§ **Work order**: Without including any pictures, retype exactly the lines from the top of the records through the line containing "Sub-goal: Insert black", that final line included.

§ **Recorded data**:
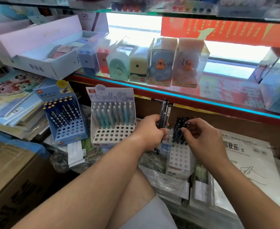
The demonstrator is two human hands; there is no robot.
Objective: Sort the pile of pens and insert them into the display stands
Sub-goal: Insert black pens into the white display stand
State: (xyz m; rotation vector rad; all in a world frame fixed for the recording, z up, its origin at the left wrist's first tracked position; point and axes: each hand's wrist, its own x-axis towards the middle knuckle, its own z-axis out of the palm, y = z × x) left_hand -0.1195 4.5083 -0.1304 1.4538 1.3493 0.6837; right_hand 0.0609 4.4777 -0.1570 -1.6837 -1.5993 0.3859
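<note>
Sorting pens into display stands: insertion step. A bundle of black pens (165, 111) stands upright in the grasp of the left hand (150, 132), whose fingers are curled round the barrels. The caps rise toward 12 o'clock and the tips show below the fist. At 3 o'clock of the bundle, just beside it, a white stand (180, 156) carries a cluster of standing pens (179, 129) in its rear rows, while its front rows of holes are bare. The right hand (203, 139) hovers over this cluster with thumb and forefinger curled. They appear to pinch the cap of one standing pen, though motion blur leaves the contact uncertain.

Judged step: a pen is being seated in the white stand, with the bundle held in reserve. The next move likely calls for drawing one pen from the bundle, lining its tip over a free hole next to the filled rows and pressing it straight down without tilting its neighbours.

At 9 o'clock of the bundle a pastel stand (111, 134) is partly filled. Further toward 9 o'clock a blue stand (70, 129) holds dark pens. At 12 o'clock a glass shelf (202, 100) bears boxed sharpeners (160, 63).
</note>
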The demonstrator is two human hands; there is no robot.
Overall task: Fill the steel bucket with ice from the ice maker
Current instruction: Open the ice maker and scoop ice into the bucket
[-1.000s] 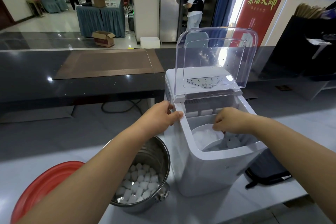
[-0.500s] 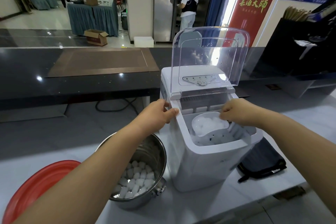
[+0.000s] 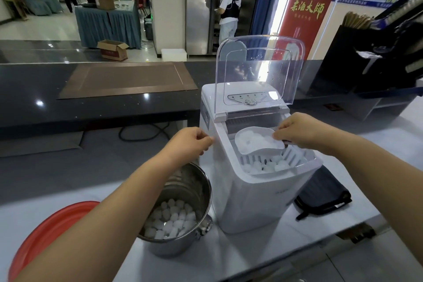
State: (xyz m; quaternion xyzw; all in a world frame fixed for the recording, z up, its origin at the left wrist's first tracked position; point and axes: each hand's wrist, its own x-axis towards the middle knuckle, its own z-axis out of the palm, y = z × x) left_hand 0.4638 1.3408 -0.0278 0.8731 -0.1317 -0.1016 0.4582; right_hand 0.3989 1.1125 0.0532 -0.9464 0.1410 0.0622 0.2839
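Observation:
The white ice maker [image 3: 256,194] stands on the counter with its clear lid [image 3: 258,75] raised upright. My right hand [image 3: 297,129] grips a white plastic scoop [image 3: 256,141] heaped with ice, held just above the machine's slotted basket, where more ice [image 3: 267,166] lies. My left hand [image 3: 190,143] holds the machine's left top corner, fingers curled on the edge. The steel bucket [image 3: 183,192] sits left of the machine, below my left forearm, with a layer of ice cubes [image 3: 170,220] at its bottom.
A red round lid or basin [image 3: 48,233] lies at the counter's near left. A dark folded pouch [image 3: 320,194] rests right of the machine. Behind runs a black counter [image 3: 96,105]; a black rack [image 3: 375,57] stands far right. People stand far off.
My right hand has lifted the scoop, full of ice, up out of the basket. My left hand has stayed on the machine's corner.

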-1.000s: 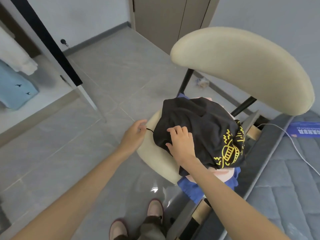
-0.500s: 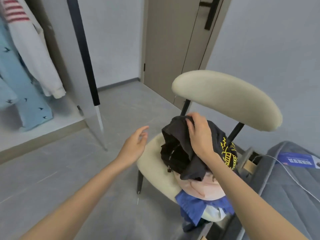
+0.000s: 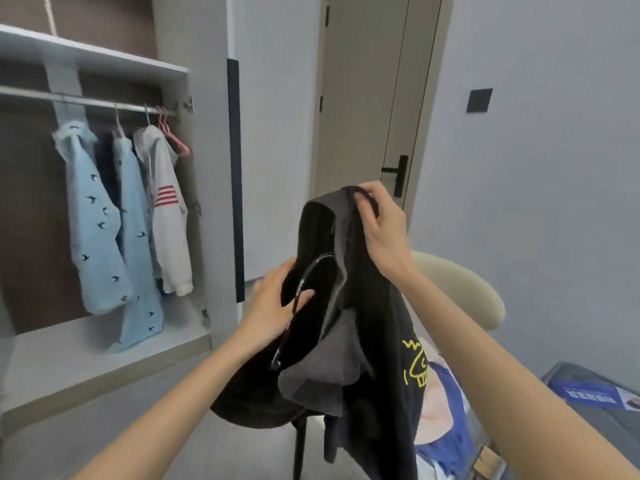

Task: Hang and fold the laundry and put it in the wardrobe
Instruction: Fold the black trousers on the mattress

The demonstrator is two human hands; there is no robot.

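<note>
I hold the black hoodie (image 3: 367, 323) up in the air over the front of the chair (image 3: 460, 289), so it hides most of the seat. My right hand (image 3: 381, 223) is above the chair's pale backrest, fingers curled tight and pinching the top edge of the fabric. My left hand (image 3: 273, 306) is lower and to the left of the chair. Its thumb lies across the front of a fold and its fingers are tucked behind, gripping the cloth where the drawstring (image 3: 304, 292) runs down. The hoodie hangs below both hands, grey lining showing, with a yellow print on the side nearest the chair. A pile of pink and blue clothes (image 3: 440, 410) lies on the seat, partly hidden behind the hoodie. Left of the chair the wardrobe (image 3: 194, 209) stands open, with light blue and white garments (image 3: 114, 220) hanging from its rail. A closed door (image 3: 363, 98) is behind the chair, and a grey mattress (image 3: 588, 427) lies to its right.
</note>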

§ **Solution to this exercise**:
The demonstrator is two human hands; there is no robot.
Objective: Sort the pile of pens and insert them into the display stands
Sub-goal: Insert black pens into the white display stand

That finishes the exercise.